This wine aged 15 months in 300L second year French oak.

This Argaman has a deep ruby color and soft tannins which is characteristic of the variety with juicy wild berries, forest floor and singed rosemary with a lovely freshness on the finish.

2011 Somek Estate Winery Carignan, Central Mountains (Mt. Carmel):

Somek Estate Winery was founded by Barak and Hila Dahan in 2002 with the aim of producing quality wines that reflect the terroir of the Zichron Ya’acov in Mt. Carmel which benefits from the southern Carmel Mountain range and cooling breezes off the Mediterranean. The winery only uses grapes from their family vineyard cultivated since 1882.

The owner, Barak Dahan, is a 5th generation vintner in Zichron Ya’akov, Mt. Carmel, as his ancestors first came to this town in 1882 to work on Baron Rothschild’s newly established vineyards at the time; and his family has been growing Carignan for five generations.

The wine is from a single vineyard estate of 40 year old Carignan.

It was aged for 24 months in French oak and allowed to age in bottle for two years before being released. Some bottles have been held back such as this 2011 so to offer older vintages to the market.

This Carignan has an intense minerality that has notes of limestone and brambly berries with wild sage with hints of baking spice and fine-grained tannins.

2016 Hayotzer, Arza Winery, Lyrica GSM, Central Mountains (Judean Hills):

Hayotzer Winery is the boutique winery of the Shor family, who established their first winery in 1847 in the Old City of Jerusalem. The winery operates on the belief that wine is a work of creative art representing the person who made it and the place where it’s grown.

These grapes come from the area of the Judean Hills in the Central Mountains and the area has warm days and cooling winds from the Mediterranean that moderate the temperature with cool nights. The soils are thin terra rossa and stony on a bedrock of limestone. The vineyards in the Judean Hills are planted among nature reserves and fossils in the area show the ancient history of this region.

This is a blend of 40% Grenache, 35% Syrah and 25% Mourvèdre that was aged in French oak barrels for 18 months.

Delicious nose of crushed stones and black cherry with notes of fresh flowers, Herbes de Provence and juicy blackberry on silky texture.

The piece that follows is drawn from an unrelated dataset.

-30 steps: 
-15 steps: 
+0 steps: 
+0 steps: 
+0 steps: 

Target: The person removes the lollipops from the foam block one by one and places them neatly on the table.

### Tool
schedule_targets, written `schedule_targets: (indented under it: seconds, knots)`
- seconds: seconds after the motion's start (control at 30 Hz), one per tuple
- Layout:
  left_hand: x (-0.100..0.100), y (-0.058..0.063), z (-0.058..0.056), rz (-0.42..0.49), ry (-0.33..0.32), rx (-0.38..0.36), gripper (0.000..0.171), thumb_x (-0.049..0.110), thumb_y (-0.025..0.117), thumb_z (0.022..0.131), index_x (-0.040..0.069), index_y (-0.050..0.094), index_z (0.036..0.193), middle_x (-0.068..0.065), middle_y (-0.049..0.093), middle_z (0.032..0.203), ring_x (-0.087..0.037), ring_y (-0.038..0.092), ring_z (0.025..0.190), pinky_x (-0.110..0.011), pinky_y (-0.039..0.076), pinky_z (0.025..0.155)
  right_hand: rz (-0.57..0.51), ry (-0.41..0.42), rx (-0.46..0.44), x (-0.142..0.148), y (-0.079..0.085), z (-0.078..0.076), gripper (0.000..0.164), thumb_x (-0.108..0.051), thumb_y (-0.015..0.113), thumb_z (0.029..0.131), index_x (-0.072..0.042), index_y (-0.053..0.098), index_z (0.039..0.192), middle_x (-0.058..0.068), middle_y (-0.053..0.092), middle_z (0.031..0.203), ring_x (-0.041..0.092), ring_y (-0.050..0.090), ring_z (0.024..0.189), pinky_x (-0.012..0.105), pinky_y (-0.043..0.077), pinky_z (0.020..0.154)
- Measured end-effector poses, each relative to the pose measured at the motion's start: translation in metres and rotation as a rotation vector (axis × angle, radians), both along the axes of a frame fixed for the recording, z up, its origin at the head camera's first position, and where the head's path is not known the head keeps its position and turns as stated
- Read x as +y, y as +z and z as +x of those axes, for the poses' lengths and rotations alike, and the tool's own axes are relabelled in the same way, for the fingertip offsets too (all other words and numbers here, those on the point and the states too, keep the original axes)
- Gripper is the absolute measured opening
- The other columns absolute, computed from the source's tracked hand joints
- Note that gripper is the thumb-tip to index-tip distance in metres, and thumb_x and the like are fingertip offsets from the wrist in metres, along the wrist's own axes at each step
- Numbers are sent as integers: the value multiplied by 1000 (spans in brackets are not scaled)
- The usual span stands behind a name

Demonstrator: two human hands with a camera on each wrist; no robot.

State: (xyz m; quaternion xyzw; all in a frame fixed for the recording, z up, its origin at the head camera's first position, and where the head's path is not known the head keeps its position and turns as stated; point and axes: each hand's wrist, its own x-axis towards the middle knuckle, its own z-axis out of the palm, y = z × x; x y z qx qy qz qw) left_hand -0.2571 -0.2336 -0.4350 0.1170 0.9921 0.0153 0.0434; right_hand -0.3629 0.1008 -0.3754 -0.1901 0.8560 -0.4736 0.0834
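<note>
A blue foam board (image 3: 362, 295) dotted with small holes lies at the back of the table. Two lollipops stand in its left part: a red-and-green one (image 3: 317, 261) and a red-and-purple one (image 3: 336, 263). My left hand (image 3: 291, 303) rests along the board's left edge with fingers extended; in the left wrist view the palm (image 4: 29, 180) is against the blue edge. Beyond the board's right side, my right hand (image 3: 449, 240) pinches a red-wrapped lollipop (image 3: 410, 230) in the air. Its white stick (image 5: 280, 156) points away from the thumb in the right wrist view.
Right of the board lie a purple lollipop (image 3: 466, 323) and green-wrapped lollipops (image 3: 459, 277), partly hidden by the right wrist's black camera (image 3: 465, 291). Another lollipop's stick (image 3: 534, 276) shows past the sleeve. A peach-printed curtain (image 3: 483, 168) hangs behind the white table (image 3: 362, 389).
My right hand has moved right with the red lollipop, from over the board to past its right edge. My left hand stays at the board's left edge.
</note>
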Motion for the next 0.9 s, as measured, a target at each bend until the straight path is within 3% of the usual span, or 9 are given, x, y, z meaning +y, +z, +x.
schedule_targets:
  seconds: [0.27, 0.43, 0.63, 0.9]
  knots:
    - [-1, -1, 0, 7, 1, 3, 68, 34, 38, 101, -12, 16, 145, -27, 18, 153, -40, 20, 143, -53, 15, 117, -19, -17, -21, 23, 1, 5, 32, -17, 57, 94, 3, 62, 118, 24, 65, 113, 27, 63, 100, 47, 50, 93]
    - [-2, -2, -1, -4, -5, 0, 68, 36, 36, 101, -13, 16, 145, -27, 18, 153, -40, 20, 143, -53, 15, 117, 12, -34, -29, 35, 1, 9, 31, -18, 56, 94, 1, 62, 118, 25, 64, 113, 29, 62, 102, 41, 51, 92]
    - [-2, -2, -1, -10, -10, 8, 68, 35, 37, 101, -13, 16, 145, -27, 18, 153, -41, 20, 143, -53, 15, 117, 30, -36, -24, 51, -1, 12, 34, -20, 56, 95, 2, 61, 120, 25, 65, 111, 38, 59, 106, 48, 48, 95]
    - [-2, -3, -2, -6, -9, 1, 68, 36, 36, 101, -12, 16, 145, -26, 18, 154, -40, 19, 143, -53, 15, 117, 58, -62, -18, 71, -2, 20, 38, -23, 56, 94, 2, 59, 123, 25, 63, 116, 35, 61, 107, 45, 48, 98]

-2014 Golan Heights Winery Yarden 2T, Golan Heights:

Golan Heights Winery was established in 1983 by four kibbutzim and four moshavim (cooperative communities). The winery has planted 20+ grape varieties in 28 vineyards divided into roughly 450 blocks, at elevations ranging from 1310 to almost 3940 feet (400-1200 meters) on the volcanic slopes of the Golan Heights.

This is a red blend of the Portuguese varieties Touriga Nacional and Tinta Cão made famous by the high quality wines of the Douro Valley.

The grapes were harvested from two vineyards in the Golan Heights: Springs Vineyard at 2300 feet (700 meters) and Geshur Vineyard at 1300 feet (400 meters) above sea level.

This Yarden 2T was aged for 18 months in (40% new) French oak barrels.

This 2T has a real silky texture with good mid-palate weight of ripe black cherry and blackberry fruit yet has an overall sense of finesse that was highlighted by a smoldering earth and spice cake notes. A wine with real weight yet very food friendly.

2014 Tabor Winery Malkiya Cabernet Sauvignon, Upper Galilee:

Tabor Winery was founded in 1999 in the Galilee region by four families of grape growers who have been growing grapes uninterrupted for over five generations.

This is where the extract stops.